**About this task:** Write out the full listing exactly.

**Supplied data:**
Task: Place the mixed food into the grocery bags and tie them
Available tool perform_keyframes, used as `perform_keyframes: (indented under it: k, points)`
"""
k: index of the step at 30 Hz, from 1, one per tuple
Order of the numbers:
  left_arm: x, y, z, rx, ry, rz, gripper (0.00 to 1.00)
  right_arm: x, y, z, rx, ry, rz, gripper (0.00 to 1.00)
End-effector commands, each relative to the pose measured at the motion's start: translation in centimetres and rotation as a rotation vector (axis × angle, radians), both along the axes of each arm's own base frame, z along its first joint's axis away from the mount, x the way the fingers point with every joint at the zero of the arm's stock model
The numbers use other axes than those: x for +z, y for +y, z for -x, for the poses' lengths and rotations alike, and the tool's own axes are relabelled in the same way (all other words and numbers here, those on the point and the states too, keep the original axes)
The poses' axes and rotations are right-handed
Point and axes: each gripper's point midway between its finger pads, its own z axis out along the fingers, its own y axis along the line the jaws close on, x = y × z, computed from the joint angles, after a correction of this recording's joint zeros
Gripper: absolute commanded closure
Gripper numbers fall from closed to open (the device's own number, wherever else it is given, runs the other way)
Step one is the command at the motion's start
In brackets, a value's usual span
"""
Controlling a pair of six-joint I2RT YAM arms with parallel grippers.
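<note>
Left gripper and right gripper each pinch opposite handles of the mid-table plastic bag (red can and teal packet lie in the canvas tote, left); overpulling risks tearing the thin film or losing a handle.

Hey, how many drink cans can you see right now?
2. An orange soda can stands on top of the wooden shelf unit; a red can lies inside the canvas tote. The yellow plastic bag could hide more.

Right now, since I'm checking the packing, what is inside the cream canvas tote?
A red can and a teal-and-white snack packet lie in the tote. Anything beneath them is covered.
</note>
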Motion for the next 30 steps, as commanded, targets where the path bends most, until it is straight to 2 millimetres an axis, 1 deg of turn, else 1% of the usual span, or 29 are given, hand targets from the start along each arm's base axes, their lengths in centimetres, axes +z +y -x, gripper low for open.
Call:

**Solution to the problem:**
Task: Place the mixed food into the grocery bags and tie them
Available tool perform_keyframes, used as `perform_keyframes: (indented under it: k, points)`
"""
k: index of the step at 30 Hz, from 1, one per tuple
Order of the numbers:
  left_arm: x, y, z, rx, ry, rz, gripper (0.00 to 1.00)
  right_arm: x, y, z, rx, ry, rz, gripper (0.00 to 1.00)
End-effector commands, each relative to the pose measured at the motion's start: translation in centimetres and rotation as a rotation vector (axis × angle, radians), both along the axes of each arm's own base frame, z along its first joint's axis away from the mount, x the way the fingers point with every joint at the zero of the arm's stock model
The numbers use other axes than those: x for +z, y for +y, z for -x, for the poses' lengths and rotations alike, and the tool's own axes are relabelled in the same way (all other words and numbers here, those on the point and the states too, keep the original axes)
The poses' axes and rotations are right-handed
Point and axes: each gripper's point midway between its finger pads, its own z axis out along the fingers, its own y axis along the line the jaws close on, x = y × z, computed from the joint angles, after a correction of this recording's joint zeros
Gripper: absolute commanded closure
Gripper numbers fall from closed to open (the device's own number, wherever else it is given, runs the other way)
Step one is the command at the motion's start
In brackets, a value's usual span
"""
Controlling a pair of six-joint I2RT YAM arms with parallel grippers.
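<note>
Left gripper and right gripper each pinch opposite handles of the mid-table plastic bag (red can and teal packet lie in the canvas tote, left); overpulling risks tearing the thin film or losing a handle.

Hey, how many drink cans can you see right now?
2. An orange soda can stands on top of the wooden shelf unit; a red can lies inside the canvas tote. The yellow plastic bag could hide more.

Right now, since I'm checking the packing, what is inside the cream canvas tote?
A red can and a teal-and-white snack packet lie in the tote. Anything beneath them is covered.
</note>
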Motion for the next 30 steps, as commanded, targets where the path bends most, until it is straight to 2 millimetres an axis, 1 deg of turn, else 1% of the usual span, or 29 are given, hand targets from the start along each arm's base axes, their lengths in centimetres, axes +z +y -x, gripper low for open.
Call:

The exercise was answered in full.